Imprimer Catégories : Littérature gourmande

L'autre soir, le père Noël des gourmets est passé avant l'heure chez nous... Bon, il ne s'appelait pas Noël, il n'avait pas de hotte bien chargée, seulement un pot de confiture sans confiture mais plein de parfums enchanteurs :

Truffes

Comment décrire le parfum de la truffe noire cueillie de la veille ? Il est... indomptable. Unique, à la fois sauvage et suave, plein du goût de la terre et cependant d'une infinie sophistication, c'est bien simple, on n'a qu'une envie : en mettre de partout ! Alors, en attendant les recettes, je ne résiste pas à vous rapporter les mots de COLETTE pour évoquer les truffes. Voici donc :

TRUFFES

Tout est mystère, magie, sortilège, tout ce qui s'accomplit entre le moment de poser sur le feu la cocotte, le coquemar, la marmite et leur contenu, et le moment plein de douce anxiété, de voluptueux espoir, où vous décoiffez sur la table le plat fumant. [...]

On ne fait bien que ce qu'on aime. Ni la science, ni la conscience ne modèlent un grand cuisinier. De quoi sert l'application où il faut l'inspiration ? Je suis née dans un pays de province où l'on gardait encore, comme le secret d'un parfum ou d'un onguent miraculeux, des recettes que je ne trouve dans aucun codex culinaire. On les transmettait de bouche à oreille, l'occasion d'une fête carillonnée, le jour du baptême d'un premier-né, d'une "confirmation". Elles échappaient, pendant le long festin de noces, à des lèvres desserrées par le vieux vin :ainsi ma mère reçut en confidence la manière de préparer certaine "boule" de poulet, projectile ovoïde cousu dans une peau de poule désossée. Comment recomposer maintenant le secret de cette "boule" débitée, sur la table, en larges tranches rondes où brillaient l'oeil noir de la truffe, la verte fève de la pistache ?

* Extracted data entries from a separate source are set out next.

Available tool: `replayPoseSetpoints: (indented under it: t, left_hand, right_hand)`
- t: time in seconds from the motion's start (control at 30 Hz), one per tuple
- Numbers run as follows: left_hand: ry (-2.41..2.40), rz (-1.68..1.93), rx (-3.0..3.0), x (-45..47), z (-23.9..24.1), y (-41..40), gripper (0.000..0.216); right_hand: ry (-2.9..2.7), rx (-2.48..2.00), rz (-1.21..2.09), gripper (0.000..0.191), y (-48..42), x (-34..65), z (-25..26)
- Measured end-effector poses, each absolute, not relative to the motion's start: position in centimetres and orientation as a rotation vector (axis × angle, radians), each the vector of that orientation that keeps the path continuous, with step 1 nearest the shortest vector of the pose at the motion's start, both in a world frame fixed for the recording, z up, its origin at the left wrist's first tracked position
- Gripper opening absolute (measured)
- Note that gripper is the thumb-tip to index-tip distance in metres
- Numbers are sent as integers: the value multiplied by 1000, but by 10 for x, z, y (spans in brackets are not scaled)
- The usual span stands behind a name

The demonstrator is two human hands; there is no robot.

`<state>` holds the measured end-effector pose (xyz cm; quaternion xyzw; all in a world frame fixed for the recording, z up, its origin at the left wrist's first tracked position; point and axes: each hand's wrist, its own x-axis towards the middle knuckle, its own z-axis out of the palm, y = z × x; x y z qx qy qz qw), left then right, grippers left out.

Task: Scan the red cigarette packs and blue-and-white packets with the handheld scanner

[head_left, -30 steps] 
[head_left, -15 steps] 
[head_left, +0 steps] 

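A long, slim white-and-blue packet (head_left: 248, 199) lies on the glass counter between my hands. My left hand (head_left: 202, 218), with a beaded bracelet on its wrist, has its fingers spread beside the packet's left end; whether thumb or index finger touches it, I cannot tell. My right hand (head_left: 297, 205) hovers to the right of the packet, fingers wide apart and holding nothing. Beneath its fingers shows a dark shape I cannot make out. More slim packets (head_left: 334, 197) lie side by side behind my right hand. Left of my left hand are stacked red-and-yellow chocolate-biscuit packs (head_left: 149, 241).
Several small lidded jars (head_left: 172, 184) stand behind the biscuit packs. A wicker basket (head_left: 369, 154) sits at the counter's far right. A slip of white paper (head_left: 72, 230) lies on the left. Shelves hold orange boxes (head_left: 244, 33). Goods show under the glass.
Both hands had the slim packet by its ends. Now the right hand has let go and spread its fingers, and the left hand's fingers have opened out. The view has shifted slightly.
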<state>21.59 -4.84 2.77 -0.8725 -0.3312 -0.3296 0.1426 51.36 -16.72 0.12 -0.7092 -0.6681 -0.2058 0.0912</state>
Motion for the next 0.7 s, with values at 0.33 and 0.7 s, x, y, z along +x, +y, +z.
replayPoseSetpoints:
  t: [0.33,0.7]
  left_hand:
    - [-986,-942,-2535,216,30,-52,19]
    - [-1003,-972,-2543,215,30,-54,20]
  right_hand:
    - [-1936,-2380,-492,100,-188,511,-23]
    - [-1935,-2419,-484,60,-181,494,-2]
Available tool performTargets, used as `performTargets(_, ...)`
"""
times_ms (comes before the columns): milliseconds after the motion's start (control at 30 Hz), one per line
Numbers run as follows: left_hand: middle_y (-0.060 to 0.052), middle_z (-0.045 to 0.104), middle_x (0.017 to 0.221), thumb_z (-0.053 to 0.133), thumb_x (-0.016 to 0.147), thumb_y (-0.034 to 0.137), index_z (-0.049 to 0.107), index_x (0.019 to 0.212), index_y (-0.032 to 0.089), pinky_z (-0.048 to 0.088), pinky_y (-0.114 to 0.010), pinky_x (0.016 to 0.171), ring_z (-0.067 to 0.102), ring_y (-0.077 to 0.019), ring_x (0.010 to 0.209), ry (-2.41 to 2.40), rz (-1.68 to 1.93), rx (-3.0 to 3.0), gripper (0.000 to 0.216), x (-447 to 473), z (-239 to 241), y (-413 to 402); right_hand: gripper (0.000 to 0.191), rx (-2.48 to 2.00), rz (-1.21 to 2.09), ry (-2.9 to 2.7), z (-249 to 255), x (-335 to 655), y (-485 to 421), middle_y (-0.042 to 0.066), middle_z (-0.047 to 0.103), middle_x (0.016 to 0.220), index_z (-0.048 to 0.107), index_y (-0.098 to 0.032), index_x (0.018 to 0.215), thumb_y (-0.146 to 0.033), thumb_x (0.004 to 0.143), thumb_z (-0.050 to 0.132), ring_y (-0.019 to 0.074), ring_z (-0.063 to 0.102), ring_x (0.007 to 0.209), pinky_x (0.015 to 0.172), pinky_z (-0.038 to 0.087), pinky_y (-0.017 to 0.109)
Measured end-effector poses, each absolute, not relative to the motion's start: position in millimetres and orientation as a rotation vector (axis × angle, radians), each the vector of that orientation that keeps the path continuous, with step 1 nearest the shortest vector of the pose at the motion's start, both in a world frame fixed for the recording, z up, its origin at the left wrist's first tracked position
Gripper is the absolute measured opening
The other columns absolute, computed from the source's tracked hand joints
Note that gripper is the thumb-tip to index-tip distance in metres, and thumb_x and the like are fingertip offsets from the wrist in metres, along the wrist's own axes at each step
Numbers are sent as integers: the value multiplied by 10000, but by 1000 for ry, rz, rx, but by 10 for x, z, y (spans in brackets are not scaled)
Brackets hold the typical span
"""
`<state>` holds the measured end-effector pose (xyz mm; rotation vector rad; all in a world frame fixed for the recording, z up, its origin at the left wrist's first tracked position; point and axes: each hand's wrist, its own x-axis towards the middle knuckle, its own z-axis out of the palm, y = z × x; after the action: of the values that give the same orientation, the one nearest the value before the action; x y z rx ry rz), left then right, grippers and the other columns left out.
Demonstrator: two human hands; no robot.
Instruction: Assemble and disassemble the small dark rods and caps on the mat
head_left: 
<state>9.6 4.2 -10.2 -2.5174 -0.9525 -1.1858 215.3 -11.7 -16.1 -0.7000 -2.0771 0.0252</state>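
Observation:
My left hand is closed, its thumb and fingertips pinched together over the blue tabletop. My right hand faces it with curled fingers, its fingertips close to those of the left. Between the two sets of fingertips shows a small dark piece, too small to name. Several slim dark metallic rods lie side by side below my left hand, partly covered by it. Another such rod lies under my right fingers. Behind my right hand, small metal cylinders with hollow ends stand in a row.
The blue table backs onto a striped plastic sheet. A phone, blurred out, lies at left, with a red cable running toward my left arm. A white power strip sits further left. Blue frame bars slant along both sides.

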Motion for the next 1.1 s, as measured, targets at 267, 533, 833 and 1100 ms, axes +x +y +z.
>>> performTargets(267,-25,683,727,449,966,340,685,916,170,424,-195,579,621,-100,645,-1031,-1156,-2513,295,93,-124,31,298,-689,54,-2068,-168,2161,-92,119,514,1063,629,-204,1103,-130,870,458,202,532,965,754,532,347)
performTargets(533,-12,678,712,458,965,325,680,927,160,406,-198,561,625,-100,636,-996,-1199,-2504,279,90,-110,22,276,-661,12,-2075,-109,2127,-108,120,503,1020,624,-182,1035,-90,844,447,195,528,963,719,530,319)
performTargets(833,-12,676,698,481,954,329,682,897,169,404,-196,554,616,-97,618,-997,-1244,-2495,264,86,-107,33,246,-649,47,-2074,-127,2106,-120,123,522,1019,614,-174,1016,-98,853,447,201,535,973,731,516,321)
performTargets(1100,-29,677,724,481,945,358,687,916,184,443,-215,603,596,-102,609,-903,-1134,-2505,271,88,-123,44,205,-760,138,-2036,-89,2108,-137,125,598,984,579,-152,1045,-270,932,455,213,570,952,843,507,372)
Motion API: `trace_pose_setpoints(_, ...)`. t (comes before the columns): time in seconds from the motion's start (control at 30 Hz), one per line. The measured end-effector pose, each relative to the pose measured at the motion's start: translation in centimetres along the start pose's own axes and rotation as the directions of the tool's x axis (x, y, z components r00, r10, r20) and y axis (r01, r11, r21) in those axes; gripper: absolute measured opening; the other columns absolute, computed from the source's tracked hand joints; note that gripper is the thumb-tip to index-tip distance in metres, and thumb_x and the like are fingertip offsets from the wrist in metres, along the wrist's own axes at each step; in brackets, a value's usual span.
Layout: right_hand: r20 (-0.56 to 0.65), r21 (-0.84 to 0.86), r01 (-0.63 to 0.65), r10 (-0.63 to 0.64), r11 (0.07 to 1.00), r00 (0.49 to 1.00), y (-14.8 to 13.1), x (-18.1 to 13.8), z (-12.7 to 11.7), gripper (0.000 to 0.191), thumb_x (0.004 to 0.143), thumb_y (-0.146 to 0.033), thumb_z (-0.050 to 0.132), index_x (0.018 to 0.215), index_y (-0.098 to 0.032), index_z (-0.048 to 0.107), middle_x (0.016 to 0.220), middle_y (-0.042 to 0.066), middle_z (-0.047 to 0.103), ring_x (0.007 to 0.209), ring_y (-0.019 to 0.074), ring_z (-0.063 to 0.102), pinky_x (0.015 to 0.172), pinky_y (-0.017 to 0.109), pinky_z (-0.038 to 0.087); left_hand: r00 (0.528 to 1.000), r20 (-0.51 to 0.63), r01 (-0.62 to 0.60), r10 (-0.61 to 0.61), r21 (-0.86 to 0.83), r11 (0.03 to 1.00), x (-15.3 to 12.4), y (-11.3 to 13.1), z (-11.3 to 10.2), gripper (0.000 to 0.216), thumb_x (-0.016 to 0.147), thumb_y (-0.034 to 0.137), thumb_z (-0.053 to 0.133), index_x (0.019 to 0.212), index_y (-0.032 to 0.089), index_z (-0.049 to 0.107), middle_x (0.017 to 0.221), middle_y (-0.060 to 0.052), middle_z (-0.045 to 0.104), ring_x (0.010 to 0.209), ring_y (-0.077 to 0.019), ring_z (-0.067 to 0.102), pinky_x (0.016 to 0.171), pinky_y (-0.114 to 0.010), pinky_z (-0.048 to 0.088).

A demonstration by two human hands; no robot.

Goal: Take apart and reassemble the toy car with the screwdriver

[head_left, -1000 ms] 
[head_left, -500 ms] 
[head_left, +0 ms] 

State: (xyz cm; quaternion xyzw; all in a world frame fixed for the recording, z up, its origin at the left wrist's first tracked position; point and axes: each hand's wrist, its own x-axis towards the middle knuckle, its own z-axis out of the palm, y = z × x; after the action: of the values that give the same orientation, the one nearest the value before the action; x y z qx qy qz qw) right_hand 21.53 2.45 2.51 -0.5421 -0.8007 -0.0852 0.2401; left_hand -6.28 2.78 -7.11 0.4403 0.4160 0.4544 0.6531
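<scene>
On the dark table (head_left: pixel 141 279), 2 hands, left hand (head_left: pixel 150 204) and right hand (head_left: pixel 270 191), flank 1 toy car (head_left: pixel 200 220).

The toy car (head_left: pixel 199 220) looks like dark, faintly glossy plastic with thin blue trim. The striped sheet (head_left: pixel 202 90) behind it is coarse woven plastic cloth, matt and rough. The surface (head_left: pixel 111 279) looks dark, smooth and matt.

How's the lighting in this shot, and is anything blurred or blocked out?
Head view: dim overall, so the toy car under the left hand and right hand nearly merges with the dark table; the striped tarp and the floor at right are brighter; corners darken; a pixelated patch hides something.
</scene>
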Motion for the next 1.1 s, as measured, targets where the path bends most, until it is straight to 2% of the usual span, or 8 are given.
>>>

Du moins j'appris - dans une Puisaye truffière dont le sol nourrit une truffe grise, de bonne odeur et de goût nul - à me servir de la vraie truffe, la noire, la périgourdine. C'est la plus capricieuse, la plus révérée des princesses noires. On la paie son poids d'or, le plus souvent pour en faire un piètre usage. On l'englue de foie gras, on l'inhume dans une volaille surchargée de graisse ; on la submerge, hachée, de sauce brune, on la marie à des légumes masqués de mayonnaise... Foin des lamelles, des hachis, des rognures, des pelures de truffe ! Ne saurait-on l'aimer pour elle même ? Si vous l'aimez, payez sa rançon royalement, ou écartez-vous d'elle. Mais l'ayant achetée, mangez-la seule, embaumée, grenue, mangez-la comme un légume qu'elle est, chaude, servie à fastueuses portions. Elle ne vous donnera pas, une fois étrillée, grand-peine ; sa souveraine saveur dédaigne les complications et les complicités. Baignée de bon vin blanc très sec - gardez le champagne pour les banquets, la truffe se passe très bien de lui - , salée sans excès, poivrée avec tact, elle cuira dans la cocotte noire couverte. Pendant vingt cinq minutes, elle dansera dans l'ébullition constante, entraînant dans les remous et l'écume - tels des tritons joueurs autour d'une noire Amphitrite - une vingtaine de lardons, mi-gras, mi-maigres, qui étoffent la cuisson. Point d'autres épices ! Et "raca" sur la serviette cylindrée, à goût et à relents de chlore, dernier lit de la truffe cuite ! Vos truffes viendront à la table dans leur court-bouillon. Servez-vous sans parcimonie ; la truffe est apéritive, digestive. Croquez la gemme des terres pauvres en imaginant, si vous ne l'avez pas visité, son désolé royaume. Car elle tue l'églantier, anémie le chêne, et mûrit sous une rocaille ingrate. Imaginez l'hiver périgourdin sévère, la rude gelée qui blanchit l'herbe, le cochon rose dressé à une prospection délicate...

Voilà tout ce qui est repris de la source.